Adjudication Reference: ADJ-00012138
A Community Healthcare Provider
Anna Woodcroft, Friend of the Complainant
Emily Sexton, Comyn Kelleher Tobin Solicitors
Ryan Callanan, Comyn Kelleher Tobin Solicitors
Majella Daly, Care Services Manager Spencer Turvey, Clinical Projects Facilitator, CUCH
Complaint/Dispute Reference No.
Date of Receipt
Complaint seeking adjudication by the Workplace Relations Commission under Section 21 Equal Status Act, 2000
Date of Adjudication Hearing: 14/08/2018
Workplace Relations Commission Adjudication Officer: Caroline McEnery
In accordance with Section 21 of the Equal Status Act, 2000 following the referral of the complaint to me by the Director General, I inquired into the complaint and gave the parties an opportunity to be heard by me and to present to me any evidence relevant to the complaint.
The Complainant has a disability which is the congenital shortening of her right arm. The Complainant requested funding from the Respondent for a prosthetic limb that would allow her to play the violin. The Complainant’s application was refused on the basis that the request for this prosthesis was for leisure purposes and not for function or mobility purposes.

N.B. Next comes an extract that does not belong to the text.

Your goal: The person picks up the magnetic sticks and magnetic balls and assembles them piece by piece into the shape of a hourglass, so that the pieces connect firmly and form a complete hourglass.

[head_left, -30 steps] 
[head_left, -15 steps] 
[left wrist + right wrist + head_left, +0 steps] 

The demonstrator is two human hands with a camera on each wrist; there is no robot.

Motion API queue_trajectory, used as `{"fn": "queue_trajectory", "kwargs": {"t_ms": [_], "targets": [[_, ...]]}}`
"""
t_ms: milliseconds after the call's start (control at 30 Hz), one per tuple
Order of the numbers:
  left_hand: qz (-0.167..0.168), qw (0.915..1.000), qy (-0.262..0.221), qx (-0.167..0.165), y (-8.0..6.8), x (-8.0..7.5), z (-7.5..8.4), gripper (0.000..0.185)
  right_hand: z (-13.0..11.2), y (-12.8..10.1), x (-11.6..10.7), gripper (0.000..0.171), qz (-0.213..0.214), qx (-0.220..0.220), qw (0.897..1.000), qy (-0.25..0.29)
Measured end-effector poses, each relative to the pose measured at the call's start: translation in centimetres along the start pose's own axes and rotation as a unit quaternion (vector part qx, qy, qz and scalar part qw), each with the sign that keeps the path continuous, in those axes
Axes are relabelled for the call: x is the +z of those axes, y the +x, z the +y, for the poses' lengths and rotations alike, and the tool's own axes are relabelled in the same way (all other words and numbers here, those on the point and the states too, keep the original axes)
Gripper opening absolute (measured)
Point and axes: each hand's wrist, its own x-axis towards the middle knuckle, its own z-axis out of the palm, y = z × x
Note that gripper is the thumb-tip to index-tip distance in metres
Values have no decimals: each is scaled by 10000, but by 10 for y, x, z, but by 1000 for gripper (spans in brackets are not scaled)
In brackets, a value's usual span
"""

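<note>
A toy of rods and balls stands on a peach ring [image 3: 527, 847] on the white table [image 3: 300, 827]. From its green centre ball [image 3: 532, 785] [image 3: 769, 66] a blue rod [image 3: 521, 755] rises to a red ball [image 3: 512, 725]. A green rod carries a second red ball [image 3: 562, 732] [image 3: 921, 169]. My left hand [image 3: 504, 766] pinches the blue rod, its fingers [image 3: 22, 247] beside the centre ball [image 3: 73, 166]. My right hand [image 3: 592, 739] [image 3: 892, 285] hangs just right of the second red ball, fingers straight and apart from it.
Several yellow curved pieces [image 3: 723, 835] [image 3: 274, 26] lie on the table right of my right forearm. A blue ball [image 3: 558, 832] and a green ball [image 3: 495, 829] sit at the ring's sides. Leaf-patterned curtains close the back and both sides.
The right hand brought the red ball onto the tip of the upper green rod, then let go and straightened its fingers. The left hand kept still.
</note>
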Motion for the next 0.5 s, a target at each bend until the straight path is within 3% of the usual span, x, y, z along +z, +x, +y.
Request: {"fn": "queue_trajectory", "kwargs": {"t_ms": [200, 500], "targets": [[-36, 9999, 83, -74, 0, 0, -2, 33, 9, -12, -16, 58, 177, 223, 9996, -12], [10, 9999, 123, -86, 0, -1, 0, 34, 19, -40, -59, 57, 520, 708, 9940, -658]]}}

The Respondent raised the following preliminary issue:
On her WRC Complaint Form, the Complainant refer to the date of the first incident of discrimination and the most recent date of discrimination as both being the 28th September 2017. This is the date on which the letter was sent by the Respondent to the Complainant, at her request, confirming the Respondent’s decision to decline her application for a prosthesis. The decision had been communicated to the Doctor applying on her behalf on 19th July 2017.
The decision to decline the application was communicated on 19th July 2017.

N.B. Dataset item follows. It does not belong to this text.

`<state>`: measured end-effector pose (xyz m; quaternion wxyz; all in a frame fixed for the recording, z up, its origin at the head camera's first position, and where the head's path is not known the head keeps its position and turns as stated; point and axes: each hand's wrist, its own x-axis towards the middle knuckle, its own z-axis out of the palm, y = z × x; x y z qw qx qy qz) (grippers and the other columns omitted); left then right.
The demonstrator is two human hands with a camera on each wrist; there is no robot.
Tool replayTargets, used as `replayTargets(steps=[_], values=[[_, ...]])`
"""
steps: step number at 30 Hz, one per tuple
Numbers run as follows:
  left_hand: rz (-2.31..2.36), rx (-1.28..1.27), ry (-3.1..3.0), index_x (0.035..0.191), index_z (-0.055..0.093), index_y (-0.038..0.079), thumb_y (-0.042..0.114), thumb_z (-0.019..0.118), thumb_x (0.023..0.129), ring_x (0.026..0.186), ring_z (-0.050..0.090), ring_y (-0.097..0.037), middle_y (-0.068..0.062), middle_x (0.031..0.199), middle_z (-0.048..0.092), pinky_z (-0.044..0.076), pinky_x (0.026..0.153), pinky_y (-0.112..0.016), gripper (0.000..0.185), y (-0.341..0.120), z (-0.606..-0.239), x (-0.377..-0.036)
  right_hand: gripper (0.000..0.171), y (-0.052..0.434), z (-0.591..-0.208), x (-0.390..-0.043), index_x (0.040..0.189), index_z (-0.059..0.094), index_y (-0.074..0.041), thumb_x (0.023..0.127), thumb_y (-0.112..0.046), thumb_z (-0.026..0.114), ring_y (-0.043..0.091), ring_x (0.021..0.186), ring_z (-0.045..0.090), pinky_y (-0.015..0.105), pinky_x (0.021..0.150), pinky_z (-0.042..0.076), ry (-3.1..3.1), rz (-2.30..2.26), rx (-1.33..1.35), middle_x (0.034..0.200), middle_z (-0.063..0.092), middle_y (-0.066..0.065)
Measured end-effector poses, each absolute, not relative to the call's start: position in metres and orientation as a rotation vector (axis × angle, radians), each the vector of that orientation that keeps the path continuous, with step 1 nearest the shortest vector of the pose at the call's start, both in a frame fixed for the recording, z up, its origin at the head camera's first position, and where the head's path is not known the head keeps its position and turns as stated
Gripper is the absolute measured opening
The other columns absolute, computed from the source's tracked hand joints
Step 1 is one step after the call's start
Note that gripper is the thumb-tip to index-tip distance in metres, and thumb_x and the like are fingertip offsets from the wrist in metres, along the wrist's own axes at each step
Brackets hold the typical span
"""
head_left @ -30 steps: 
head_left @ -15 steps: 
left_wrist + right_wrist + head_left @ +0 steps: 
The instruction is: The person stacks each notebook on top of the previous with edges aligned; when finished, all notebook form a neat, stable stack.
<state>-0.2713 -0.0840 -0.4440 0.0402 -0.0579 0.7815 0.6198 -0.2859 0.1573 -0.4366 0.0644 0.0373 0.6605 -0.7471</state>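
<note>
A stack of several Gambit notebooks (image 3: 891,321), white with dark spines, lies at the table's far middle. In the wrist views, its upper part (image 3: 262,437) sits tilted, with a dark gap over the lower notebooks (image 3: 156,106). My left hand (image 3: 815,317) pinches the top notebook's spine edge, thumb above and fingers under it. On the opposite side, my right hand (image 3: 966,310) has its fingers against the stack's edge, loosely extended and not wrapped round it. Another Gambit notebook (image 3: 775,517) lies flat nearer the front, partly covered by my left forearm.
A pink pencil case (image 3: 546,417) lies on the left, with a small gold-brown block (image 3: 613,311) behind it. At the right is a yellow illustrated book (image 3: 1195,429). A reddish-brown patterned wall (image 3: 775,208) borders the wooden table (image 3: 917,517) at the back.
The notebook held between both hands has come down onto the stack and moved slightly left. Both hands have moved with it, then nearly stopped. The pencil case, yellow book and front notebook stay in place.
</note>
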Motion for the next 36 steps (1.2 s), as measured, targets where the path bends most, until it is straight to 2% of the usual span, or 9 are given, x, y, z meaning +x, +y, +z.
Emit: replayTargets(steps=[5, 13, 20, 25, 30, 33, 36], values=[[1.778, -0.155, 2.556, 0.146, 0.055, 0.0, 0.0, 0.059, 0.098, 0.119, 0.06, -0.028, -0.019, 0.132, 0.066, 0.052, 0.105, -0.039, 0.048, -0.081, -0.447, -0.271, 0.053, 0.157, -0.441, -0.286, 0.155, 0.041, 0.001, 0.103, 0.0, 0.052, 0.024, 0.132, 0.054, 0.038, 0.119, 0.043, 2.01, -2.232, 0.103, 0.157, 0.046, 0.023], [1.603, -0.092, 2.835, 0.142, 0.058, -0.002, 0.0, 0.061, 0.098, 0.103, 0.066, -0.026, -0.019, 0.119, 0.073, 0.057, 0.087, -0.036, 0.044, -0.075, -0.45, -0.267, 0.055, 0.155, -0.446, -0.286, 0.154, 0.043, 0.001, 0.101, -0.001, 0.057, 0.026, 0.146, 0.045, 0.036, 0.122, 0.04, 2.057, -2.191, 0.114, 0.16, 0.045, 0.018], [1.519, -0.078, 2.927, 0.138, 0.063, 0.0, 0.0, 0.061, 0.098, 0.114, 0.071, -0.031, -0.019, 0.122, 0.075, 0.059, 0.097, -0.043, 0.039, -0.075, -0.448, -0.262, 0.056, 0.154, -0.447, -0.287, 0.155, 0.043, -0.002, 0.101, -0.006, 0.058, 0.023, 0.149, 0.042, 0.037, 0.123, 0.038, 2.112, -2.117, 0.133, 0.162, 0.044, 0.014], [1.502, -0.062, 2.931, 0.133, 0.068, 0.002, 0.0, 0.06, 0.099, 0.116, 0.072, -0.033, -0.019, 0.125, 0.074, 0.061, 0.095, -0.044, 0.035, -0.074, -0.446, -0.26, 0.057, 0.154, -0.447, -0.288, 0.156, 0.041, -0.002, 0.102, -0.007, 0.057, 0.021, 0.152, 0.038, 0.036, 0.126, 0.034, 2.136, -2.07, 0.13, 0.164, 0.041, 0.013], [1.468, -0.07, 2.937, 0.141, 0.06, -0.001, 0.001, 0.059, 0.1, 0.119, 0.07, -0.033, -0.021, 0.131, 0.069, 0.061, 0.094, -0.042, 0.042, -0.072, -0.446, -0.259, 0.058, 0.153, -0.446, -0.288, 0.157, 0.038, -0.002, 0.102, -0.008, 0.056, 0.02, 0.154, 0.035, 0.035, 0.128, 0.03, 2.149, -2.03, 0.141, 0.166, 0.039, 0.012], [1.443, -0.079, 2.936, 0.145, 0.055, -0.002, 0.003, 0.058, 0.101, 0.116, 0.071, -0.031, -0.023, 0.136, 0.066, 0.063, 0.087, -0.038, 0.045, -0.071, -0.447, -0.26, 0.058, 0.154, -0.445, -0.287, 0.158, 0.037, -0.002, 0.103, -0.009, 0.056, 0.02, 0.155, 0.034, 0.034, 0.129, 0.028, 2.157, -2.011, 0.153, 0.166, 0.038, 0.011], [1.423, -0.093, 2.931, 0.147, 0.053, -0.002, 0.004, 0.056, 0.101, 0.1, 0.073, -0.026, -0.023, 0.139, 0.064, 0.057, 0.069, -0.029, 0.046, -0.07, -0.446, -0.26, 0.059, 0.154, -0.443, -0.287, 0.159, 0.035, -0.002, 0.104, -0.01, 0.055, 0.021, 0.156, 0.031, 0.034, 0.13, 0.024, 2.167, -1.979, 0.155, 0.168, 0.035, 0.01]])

The Complainant did not give notice to the Respondent within 2 months of the 19th July 2017 that she intended to make a claim under the Equal Status Act as amended. The first notification received but the Respondent in relation to the Complainant’s intention in that regard was when it received the ES1 form on 26th October 2017. The ES1 form was dated 23rd October 2017. This is more than 3 months from the date of the Respondent’s decision on the Complainant’s application.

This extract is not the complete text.